En su día ya aludí a los jueces benévolos y las vías que se abren para dar entrada al corazón en las sentencias (¿Equidad o caridad judicial?) pero ahora quería referirme a las ocasiones en que algunas sentencias deslizan reflexiones, emociones o sentimientos del juez, que no se contiene.
No se trata de excesos dialécticos absurdos, ni soflamas ideológicas, sino sencillas precisiones que ayudan a comprender la dificultad de juzgar y el peso de lo justo cuando colisiona con la mala ley o la mala actuación administrativa.
Viene al caso, porque me he tropezado con esta llamativa sentencia de hace un año, pero que tienen un puente de comprensión entre justiciable y Justicia, entre ciudadano y sentencia.
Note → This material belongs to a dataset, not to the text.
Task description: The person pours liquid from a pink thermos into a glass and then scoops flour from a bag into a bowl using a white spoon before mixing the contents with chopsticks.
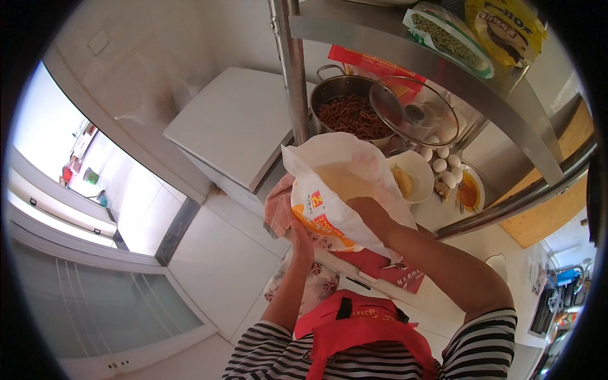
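A large white printed sack (313, 199) stands open before me, with a tan, powdery-looking content (339, 178) inside. My left hand (301, 235) supports the sack's near left side, beside a pinkish cloth (279, 206). Into the sack's mouth reaches my right hand (368, 209); its fingers are mostly hidden, so what they hold does not show. Right of the sack, a white bowl (422, 180) holds a pale yellow lump (402, 182). Behind stands a steel pot (317, 116) of reddish-brown pieces (351, 116), its glass lid (392, 107) tilted at the pot's right side.
Several eggs (440, 165) lie near a bowl of orange liquid (470, 190) with a utensil in it. A metal shelf edge (427, 57) with bags on top hangs over the counter. At left are a white chest-like appliance (232, 123) and a doorway.
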Motion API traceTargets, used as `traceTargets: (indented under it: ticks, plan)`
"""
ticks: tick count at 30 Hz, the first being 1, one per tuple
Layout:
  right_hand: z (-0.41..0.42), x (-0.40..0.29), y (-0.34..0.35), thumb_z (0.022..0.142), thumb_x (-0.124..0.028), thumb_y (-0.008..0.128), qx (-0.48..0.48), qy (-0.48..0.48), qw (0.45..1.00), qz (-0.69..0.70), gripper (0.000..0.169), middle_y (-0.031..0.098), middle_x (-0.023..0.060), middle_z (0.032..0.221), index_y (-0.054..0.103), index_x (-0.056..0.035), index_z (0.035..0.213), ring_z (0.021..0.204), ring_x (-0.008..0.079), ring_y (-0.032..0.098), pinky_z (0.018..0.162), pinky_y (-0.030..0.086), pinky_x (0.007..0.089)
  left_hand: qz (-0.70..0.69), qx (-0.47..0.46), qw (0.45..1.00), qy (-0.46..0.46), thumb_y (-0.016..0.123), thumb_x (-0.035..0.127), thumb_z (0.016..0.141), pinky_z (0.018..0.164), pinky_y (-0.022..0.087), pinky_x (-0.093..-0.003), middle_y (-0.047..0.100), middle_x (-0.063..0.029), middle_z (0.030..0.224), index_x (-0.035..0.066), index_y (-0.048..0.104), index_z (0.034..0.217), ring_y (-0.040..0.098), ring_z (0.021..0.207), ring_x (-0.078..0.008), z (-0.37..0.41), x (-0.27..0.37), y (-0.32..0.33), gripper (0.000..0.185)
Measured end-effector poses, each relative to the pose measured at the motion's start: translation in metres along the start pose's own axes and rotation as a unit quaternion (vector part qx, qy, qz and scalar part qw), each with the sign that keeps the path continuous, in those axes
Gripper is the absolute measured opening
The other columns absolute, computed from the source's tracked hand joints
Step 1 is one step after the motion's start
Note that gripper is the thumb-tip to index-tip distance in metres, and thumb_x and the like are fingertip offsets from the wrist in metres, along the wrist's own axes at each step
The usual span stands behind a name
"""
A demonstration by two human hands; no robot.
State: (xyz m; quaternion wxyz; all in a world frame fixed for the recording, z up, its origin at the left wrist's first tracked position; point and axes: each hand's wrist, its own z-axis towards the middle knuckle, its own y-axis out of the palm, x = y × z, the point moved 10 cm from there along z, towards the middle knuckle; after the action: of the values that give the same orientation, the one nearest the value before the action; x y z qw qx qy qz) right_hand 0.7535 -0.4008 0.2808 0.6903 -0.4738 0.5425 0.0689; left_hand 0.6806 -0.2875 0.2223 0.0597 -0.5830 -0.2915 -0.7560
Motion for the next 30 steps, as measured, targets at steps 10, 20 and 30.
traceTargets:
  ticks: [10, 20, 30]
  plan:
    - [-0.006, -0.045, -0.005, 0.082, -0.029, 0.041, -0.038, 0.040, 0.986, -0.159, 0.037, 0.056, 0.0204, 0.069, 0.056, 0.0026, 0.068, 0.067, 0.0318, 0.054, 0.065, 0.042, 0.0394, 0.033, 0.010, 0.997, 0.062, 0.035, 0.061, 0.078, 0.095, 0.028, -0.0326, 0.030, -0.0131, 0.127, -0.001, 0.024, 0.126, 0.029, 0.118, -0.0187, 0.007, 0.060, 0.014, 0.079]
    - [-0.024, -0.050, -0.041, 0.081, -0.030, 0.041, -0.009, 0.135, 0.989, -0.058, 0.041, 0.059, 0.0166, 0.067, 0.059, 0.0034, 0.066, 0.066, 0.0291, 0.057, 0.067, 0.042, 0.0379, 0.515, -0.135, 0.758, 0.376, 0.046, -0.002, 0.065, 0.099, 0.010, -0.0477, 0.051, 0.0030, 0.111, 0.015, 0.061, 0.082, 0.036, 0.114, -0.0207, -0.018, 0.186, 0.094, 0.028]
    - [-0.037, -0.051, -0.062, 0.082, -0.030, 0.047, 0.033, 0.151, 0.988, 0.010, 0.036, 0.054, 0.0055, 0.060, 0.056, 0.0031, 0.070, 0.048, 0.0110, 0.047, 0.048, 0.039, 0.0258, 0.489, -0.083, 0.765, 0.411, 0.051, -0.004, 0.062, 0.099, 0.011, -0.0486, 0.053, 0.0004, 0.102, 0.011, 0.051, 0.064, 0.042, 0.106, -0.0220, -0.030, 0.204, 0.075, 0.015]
No se trata de sentencias al gusto del juez, como las del llamado buen juez Magnaud, sino de sentencias humanizadas. Su lectura es elocuente. Se trata del caso zanjado por la Sentencia de la Sala contencioso-administrativa de Canarias de 12 de marzo de 2019 (rec. 141/2018), que se enfrentó a enjuiciar una liquidación por deuda tributaria derivada de error de facturación de mobiliario por una empresa, que le supuso pagar lo debido y otro tanto en concepto de multa, o sea, casi doscientos mil euros adicionales; primero, la Sala anula la desmesurada multa argumentando jurídicamente que no está probada la culpabilidad, y podía haberse detenido ahí. Una sentencia más en la base de datos. Sin embargo, lo que me hace sacarla del redil y comentarla es que la sentencia demuestra la sensibilidad judicial y que los jueces tienen los pies en la tierra. Presten atención a esta confesión plasmada en sentencia:
Por otro lado, y fundamentalmente —en honor a la verdad—, es prácticamente imposible que la conciencia de los miembros de un Tribunal de Justicia —o la de este ponente, por lo menos— pueda quedar en paz después de confirmar la validez de unas multas por importes tan desmesurados como lo son las de las sanciones económicas aquí recurridas, cuya desproporción con los hechos objeto de censura, además de venir claramente desvinculada de la realidad social de estos tiempos, pugna con el más elemental sentido de la Justicia, erigiéndose así tal falta de medida en un factor que se vuelve en contra de la Hacienda Pública, de donde resulta que, paradójicamente, el Estado, pese a ser el beneficiario de la ley que tal desproporcionado reproche autoriza, termina por ser el que soporte las consecuencias inherentes a tal deficiente regulación jurídica».
Me reconforta como ciudadano leer una sentencia así, que aplaudo por su valentía, claridad y empatía social.